[Segurança] O roubo cibernético de 80 milhões de dólares e o coração dos bancos

Recentemente vimos a notícia de um grupo ciber criminoso que roubou 81 milhões de dólares do Banco de Bangladesh. A notícia pode ter passada desapercebida por algumas pessoas, principalmente porque foi divulgado que o banco tinha uma infraestrutura muito precária de segurança: em vez de Firewall, eles utilizavam switches baratinhos de segunda mão para conectar a rede deles com a rede SWIFT. Ou seja, aos olhos de muitos, ele "pediu para ser atacado".

Mas, na verdade, este é apenas a ponta do iceberg. Primeiro, porque o banco conseguiu bloquear US$ 870 milhões em transferências que seriam feitas por este grupo (ou seja, o prejuízo poderia ter sido astronomicamente maior). Aparentemente, eles não conseguiram realizar as demais transações por um erro de digitação.

No caso do Banco de Bangladesh, os atacantes conseguiram realizar 5 transferências de fundos via a rede SWIFT, de um total de 30 tentativas, o que representaria um total de quase 1 bilhão de dólares em fraude.

Mas, o principal e mais assustador problema é que por trás do ataque ao Banco de Bangladesh estava um malware customizado, direcionado para a atacar a rede SWIFT, que processa transações interbancárias em tempo real, interligando mais de 9 mil bancos em todo o mundo. Pior ainda, estas transfer6encias costumam ser irreversíveis.  Uma vez instalado no servidor do banco, o malware manipula o client da rede SWIFT (chamado de Aliance Access), o malware acessa o arquivo de configuração do software de mensagens, insere novas ordens de transferência, e oculta seu funcionamento alterando o banco de dados que rastreia as transações e interceptando as mensagens de confirmação, para que os operadores não percebam nenhuma anomalia. Veja mais detalhes sobre o malware aqui.

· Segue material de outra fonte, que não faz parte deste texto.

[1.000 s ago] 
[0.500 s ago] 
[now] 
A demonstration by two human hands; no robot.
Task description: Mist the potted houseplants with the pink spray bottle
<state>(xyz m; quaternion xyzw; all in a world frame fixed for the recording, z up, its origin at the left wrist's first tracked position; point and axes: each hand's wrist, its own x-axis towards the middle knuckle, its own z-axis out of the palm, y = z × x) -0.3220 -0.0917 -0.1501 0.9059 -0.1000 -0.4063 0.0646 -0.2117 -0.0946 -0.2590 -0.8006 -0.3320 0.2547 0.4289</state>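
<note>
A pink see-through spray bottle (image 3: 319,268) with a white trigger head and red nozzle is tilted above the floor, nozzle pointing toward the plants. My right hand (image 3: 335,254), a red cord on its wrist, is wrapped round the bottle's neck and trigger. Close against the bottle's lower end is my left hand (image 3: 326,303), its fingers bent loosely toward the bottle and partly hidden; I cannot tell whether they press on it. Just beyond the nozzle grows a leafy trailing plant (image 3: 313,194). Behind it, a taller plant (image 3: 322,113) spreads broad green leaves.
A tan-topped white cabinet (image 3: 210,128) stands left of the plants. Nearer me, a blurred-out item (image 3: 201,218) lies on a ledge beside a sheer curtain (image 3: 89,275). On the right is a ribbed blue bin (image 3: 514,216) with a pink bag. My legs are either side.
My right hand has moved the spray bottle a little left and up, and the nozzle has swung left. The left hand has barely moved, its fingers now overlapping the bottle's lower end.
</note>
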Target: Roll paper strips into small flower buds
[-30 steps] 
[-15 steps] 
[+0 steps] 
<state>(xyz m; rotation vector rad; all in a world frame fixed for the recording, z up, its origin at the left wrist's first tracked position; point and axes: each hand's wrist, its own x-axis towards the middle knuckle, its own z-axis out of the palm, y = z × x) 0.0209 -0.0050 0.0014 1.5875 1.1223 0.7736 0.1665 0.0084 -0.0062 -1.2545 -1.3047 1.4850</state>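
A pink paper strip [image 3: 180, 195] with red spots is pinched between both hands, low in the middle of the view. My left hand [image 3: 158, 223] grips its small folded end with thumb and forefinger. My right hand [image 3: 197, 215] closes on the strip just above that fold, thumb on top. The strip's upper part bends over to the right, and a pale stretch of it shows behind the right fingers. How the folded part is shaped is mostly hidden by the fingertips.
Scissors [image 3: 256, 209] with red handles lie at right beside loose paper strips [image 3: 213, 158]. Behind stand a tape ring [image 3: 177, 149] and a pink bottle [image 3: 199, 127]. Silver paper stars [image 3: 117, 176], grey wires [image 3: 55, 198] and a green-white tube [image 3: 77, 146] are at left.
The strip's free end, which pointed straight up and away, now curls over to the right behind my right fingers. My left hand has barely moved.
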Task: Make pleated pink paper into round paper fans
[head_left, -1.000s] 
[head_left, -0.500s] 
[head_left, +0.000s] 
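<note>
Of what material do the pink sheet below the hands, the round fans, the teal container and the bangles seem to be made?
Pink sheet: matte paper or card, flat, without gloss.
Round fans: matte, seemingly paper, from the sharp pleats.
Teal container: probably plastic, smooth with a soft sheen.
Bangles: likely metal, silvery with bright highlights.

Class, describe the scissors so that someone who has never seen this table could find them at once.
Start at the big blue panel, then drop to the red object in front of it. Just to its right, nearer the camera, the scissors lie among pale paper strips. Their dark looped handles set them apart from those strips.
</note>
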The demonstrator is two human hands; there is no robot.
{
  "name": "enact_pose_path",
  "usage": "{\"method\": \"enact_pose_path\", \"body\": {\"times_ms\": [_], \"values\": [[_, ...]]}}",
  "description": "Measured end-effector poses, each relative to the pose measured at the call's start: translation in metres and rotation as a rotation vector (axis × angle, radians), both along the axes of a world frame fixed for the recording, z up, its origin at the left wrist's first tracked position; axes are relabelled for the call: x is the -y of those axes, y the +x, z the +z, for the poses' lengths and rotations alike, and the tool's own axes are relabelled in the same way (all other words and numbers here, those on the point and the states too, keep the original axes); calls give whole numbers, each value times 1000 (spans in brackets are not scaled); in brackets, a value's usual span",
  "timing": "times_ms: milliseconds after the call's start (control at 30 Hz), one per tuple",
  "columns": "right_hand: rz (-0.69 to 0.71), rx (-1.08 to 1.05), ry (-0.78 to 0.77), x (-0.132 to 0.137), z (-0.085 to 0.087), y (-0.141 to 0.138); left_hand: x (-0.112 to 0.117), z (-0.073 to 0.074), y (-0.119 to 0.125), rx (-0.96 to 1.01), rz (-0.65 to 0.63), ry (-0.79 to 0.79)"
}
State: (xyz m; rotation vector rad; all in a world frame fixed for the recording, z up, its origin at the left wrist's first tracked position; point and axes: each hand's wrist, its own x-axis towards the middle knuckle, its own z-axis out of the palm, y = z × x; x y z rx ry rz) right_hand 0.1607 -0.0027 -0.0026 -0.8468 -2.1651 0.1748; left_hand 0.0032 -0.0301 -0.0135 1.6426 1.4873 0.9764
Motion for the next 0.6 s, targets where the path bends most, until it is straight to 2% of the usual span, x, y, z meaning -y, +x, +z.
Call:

Após estas notícias, começaram a surgir comentários de que a rede SWIFT está constantemente sobre ataque, principalmente através dos computadores das instituições financeiras que estão conectados a rede da SWIFT. Recentemente, surgiu a notícia de que um segundo banco no Vietnan foi atacado por um malware semelhante ao de Bangladesh, mas o banco em questão, o TP Bank, conseguiu evitar o roubo de 1,36 milhões de dólares. A SWIFT, por sua vez, avisou os bancos e lançou uma atualização de seu software. Os riscos existem não apenas em vulnerabilidades do software, mas também no roubo de credenciais dos funcionários que operam as transferências e na falta de controles de seguraça no acesso entre a rede da instituição financeira e a rede SWIFT.

Segundo a SWIFT, em ambos os ataques, os fraudadores agiram da seguinte forma:

1. Os atacantes comprometem o ambiente do banco;
2. Os atacantes obtem as credenciais dos operadores, que têm a autoridade para criar, aprovar e submeter mensagens SWIFT a partir do back-office dos clientes ou de seus acessos locais para a rede SWIFT;
3. São enviadas mensagens fraudulentas personificando os operadores que tiveram as suas credenciais roubadas;
4. O malware oculta provas, removendo alguns dos traços das mensagens relacionadas as transações fraudulentas.

Os ataques a rede SWIFT são preocupantes, pois os ciber criminosos estão tentando atacar o coração do sistema financeiro: o sistema que processa transações interbancária sem todo o mundo. Esqueça do Internet Banking, isso é pouco comparado com o que os fraudadores podem conseguir com um acesso a rede SWIFT. Por causa do poder potencial que o acesso a rede SWIFT oferece aos atacantes, eles podem facilmente movimentar o dinheiro da conta de uma vítima para outra que eles controlam, mesmo através das fronteiras entre países.

Nota adicionada em 25/06: Este artigo fala um pouco mais sobre alguns casos conhecidos de ataques a rede SWIFT desde 2013.

Nota (adicionada em 30/06): Também foi identificado um roubo de 10 milhões de bancos através da rede SWIFT em um banco na Ucrânia.